Tre sono le regole: meglio tardi che mai; fare presto; riuscire nell’intento. Che è uno solo: far tornare portacontainer di Maersk e Cosco sulla rotta via Suez anziché circumnavigare l’Africa. Il resto – messaggio politico, eventuali ricadute sulla crisi mediorientale, necessario coinvolgimento di altri Paesi- è importante ma viene dopo. Agenor è banco di prova della capacità o meno dell’Ue di difendere i propri legittimi interessi quando minacciati. Il metro di misura non potrà essere che il ristabilimento o meno di condizioni di sicurezza peri traffici marittimi che passano attraverso lo Stretto di Bab el-Mandeb, di cui una sponda è controllata dagli Houthi. L’Ue ha già aspettato e tentennato troppo.

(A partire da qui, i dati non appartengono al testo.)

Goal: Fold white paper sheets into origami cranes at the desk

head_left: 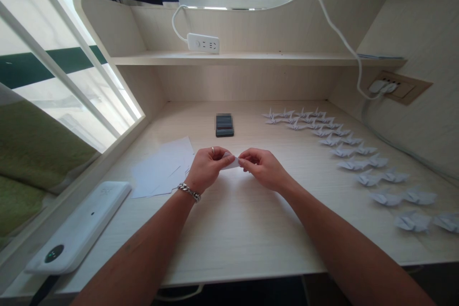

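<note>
At mid-frame over the desk [229,229], my left hand [206,167] and right hand [263,168] pinched the paper [231,163] by its ends; light, thin, easily creased, best held by edges.

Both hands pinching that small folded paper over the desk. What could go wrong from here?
1. The paper piece is small and held only at the fingertips of the left hand and right hand; it could slip or crease off-line.
2. The paper cranes lie close to the right forearm; a sideways sweep might scatter them.
3. The loose sheets sit beside the left wrist and could get nudged or creased.
</note>
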`<state>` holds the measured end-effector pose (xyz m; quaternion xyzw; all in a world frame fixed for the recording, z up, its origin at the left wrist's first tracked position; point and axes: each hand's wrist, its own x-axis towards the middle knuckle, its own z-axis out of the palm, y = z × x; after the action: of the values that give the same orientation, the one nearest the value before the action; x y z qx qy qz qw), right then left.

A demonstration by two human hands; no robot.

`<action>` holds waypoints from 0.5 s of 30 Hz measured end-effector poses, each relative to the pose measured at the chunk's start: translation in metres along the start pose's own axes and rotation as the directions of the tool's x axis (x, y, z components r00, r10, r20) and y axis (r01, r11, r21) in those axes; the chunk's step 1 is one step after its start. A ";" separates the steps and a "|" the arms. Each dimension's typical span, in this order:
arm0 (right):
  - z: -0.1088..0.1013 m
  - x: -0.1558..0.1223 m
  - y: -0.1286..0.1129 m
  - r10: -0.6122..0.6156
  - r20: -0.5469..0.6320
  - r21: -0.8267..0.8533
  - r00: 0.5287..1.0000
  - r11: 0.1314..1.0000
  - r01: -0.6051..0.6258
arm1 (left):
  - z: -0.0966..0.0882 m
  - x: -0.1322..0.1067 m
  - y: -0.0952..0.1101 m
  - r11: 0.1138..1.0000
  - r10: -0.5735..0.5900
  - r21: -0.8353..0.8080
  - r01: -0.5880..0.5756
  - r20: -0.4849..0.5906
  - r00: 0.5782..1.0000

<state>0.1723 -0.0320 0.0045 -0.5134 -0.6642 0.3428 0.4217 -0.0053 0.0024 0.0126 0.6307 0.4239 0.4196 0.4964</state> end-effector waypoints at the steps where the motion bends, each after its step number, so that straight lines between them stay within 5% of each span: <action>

Da due mesi – osserva Stefanini – il traffico sulla rotta Mar Rosso-Suez è andato progressivamente crollando. Malgrado il ritardo nel reagire, i tempi sono ancora lunghi. La missione sarà formalmente approvata dai Ministri degli Esteri Ue solo il 19 febbraio. Nel frattempo, i noli si sono triplicati, le assicurazioni raddoppiate e, soprattutto, le navi hanno preso la rotta del Capo di Buona Speranza. Agenor serve se mette in sicurezza una vitale arteria del Mediterraneo e dell’Europa. Questo richiede certamente regole d’ingaggio adeguate. Richiede anche il coordinamento, militare e politico, con l’operazione Guardians of Prosperity a guida Usa.

Sostenuti dall’Iran, gli Houthi accampano la solidarietà con i palestinesi di Gaza. Hanno individuato una vulnerabilità di cui approfittare senza subirne conseguenze. L’Iran si guarda bene dal bloccare lo Stretto di Hormuz da cui passano il petrolio e gas che riesce a esportare. A Bab el-Mandeb il danno non tocca Teheran; colpisce invece l’Europa. Gaza è un pretesto. Ci sono ottimi, urgenti motivi, umanitari e politici, per far pressione su Netanyahu per un cambio di strategia nella guerra contro Hamas. Molti lo stanno facendo, a cominciare dagli americani.

Ma – conclude – non confondiamolo con il problema creato dagli Houthi cui bisogna reagire”.